Photo #2 is interesting in that the men of the 278th Aero Squadron decided to use the R.34 as a backdrop for their group photo. At this time, the 278th was being disbanded at Mineola, and the arrival of R.34 was obviously inspiring. This is the only explanation because the 278th certainly had nothing whatsoever to do with airships (other than trying to shoot them down, should the opportunity present itself.).
The last photo is an example of how the R.34 compared to the Woolworth Building in New York City. It being, in 1919, the tallest building in the world Woolworth’s was always a handy prop for comparison (ocean liners, airships, etc.).
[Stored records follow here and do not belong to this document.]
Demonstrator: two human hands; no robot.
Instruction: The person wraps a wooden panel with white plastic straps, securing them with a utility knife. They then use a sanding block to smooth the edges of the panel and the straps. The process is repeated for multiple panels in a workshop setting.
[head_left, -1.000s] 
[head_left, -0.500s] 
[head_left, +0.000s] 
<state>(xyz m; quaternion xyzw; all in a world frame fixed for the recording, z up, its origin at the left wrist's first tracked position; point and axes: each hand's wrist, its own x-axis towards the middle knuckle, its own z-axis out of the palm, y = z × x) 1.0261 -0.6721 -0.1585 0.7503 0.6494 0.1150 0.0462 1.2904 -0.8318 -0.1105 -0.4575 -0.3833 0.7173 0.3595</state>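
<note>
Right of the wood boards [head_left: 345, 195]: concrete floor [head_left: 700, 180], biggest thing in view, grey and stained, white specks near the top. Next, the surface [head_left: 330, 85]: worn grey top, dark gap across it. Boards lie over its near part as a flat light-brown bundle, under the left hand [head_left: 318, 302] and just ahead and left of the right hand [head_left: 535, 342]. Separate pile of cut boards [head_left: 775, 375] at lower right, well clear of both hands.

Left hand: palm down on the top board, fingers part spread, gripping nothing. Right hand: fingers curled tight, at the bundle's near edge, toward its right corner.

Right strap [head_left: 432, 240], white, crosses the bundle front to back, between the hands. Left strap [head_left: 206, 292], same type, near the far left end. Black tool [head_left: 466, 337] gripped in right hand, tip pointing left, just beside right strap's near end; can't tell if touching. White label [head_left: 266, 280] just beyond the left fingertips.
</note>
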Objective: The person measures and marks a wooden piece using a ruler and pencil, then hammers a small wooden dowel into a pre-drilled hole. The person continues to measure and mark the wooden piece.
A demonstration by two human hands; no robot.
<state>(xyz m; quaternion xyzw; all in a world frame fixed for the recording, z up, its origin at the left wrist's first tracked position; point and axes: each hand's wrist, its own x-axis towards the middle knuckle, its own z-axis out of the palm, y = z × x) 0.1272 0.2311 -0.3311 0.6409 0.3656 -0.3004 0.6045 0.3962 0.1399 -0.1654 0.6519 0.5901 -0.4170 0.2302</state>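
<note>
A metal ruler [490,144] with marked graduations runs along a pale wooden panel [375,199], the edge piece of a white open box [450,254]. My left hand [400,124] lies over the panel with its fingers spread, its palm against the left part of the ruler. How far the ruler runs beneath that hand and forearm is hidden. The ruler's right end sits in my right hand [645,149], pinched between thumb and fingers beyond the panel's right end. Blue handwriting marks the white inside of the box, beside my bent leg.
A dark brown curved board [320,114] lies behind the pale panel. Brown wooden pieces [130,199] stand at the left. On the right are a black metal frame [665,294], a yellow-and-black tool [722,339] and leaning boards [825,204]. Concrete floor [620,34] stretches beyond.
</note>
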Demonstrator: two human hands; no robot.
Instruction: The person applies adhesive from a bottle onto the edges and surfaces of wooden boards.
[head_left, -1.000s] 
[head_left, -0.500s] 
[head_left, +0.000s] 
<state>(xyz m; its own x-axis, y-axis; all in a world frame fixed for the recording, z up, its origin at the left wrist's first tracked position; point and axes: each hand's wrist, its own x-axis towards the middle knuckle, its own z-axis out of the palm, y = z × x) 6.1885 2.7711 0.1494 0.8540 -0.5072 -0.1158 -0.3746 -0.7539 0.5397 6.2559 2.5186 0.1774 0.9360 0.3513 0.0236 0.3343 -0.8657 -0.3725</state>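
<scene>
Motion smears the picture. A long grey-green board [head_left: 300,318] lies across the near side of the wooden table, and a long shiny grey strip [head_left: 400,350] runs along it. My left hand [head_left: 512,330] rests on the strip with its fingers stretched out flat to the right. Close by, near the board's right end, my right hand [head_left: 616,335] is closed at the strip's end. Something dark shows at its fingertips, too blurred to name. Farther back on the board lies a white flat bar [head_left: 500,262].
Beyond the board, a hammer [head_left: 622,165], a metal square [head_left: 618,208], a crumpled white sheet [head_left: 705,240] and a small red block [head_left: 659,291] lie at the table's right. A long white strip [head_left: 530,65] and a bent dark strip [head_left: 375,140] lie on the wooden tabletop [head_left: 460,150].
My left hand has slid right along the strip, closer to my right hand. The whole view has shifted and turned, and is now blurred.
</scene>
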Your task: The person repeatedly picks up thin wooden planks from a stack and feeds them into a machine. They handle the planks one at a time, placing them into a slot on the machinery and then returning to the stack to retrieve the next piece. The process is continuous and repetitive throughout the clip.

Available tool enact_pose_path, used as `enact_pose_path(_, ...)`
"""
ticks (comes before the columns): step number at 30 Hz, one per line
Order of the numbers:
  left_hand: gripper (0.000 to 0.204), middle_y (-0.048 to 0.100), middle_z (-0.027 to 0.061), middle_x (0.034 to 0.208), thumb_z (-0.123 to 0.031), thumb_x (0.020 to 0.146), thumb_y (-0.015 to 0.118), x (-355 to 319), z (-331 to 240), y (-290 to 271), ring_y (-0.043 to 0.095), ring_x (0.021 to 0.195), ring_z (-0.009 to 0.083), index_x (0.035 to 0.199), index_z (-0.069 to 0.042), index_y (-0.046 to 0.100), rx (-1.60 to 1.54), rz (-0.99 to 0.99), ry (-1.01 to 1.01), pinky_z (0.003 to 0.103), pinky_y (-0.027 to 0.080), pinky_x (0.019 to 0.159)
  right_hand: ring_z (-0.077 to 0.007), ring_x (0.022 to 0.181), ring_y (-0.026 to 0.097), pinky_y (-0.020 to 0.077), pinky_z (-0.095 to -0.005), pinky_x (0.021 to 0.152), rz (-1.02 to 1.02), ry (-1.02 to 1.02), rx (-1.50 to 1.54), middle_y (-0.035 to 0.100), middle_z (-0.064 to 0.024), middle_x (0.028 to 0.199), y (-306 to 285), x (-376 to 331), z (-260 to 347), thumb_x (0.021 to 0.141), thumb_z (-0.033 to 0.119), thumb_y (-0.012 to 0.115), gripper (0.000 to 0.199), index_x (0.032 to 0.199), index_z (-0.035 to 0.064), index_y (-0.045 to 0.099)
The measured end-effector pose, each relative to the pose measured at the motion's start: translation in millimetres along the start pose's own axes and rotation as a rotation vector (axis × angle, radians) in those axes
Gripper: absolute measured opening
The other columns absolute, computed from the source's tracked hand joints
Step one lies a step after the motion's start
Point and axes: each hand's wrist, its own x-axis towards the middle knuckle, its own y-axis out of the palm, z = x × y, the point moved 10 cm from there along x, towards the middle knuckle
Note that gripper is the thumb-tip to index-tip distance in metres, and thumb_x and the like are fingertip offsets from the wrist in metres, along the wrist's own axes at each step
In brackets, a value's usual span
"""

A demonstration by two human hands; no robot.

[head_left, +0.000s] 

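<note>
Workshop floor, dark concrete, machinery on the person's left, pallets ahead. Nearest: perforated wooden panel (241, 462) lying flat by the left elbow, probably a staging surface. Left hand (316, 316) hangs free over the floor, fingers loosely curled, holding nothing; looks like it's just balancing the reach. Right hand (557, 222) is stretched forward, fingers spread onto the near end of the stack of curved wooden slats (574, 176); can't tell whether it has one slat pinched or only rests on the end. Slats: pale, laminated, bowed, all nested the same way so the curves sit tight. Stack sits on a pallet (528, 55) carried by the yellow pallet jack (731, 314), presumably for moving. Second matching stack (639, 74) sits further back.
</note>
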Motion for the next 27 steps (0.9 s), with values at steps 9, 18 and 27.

Although a latecomer to La Première Guerre mondiale, the Letord bomber (first flown in 1917) nevertheless saw a great amount of service in the Aéronautique Militaire of France. I am not certain which version of the Letord this is, but it is possible that it is the Let.7, a bomber intended for night attack. Also, note the camouflage paint.
Pekoa Airfield, New Hebrides Islands, in the autumn of 1942. A duo of B-17Es of the 26th Bomb Squadron, 11th Bomb Group, await another mission. Note the wing and nose antenna of the SCR-521 radar.
Ground crew reinstall a critical airframe component – the rear half of the aircraft. One can still see on the national insignia that its red center was painted over.
The 26th Bomb Squadron scoreboard and Roll of Honor.
This came with the photos: a hand-drawn version of the same scoreboard. The stars denote action at Hickam Field (the 26th was there December 7), Midway, and the Solomon Islands.
The year is approximately 1955 (The F-89, 53-2568, was written off in 1956), and it’s one of those great airshows of the era. We can only guess at what other aircraft graced the ramp of this unidentified base, so we will have to content ourselves with this gaggle of birds. The 58th FIS Scorpion is from Otis AFB, the B-29 (45-21800), from Langley. A well-known aircraft, this B-29 did the air drops of big name test airplanes way back when (The X-1, Chuck Yeager, being just one of many).
C-123 (54-577) brings up the rear. Scarcely visible behind the F-89 are F-84s of the USAF Thunderbirds. Like I said, one of those great old time airshows.
Sporting some rather bizarre camouflage paint schemes, P-36 Hawks of Selfridge Field’s 27th Pursuit do some fancy flying for the camera. Contrary to popular belief, the camo paint was not part of some war game exercise but rather for display – the 1939 National Air Races in Cleveland, Ohio. In theory, the water-based paint could be easily removed. In practice, that was not quite so: broad areas were washed clean, but the paint adhered itself into every panel seam and rivet head.
Fast forward: In the early 1980s, a pair of A-10s from my base in Alaska were given a water-based “Arctic white” paint job over their normal dark green. Used only for a one week exercise, the white paint was then given a rinse. Same results as in 1939. Every place that was not a smooth flat surface had white paint clinging to it. Every panel, rivet, and screw head was highlighted making for two hideous-looking A-10s. Eyesores that they were, the two aircraft were parked together at the far end of the ramp.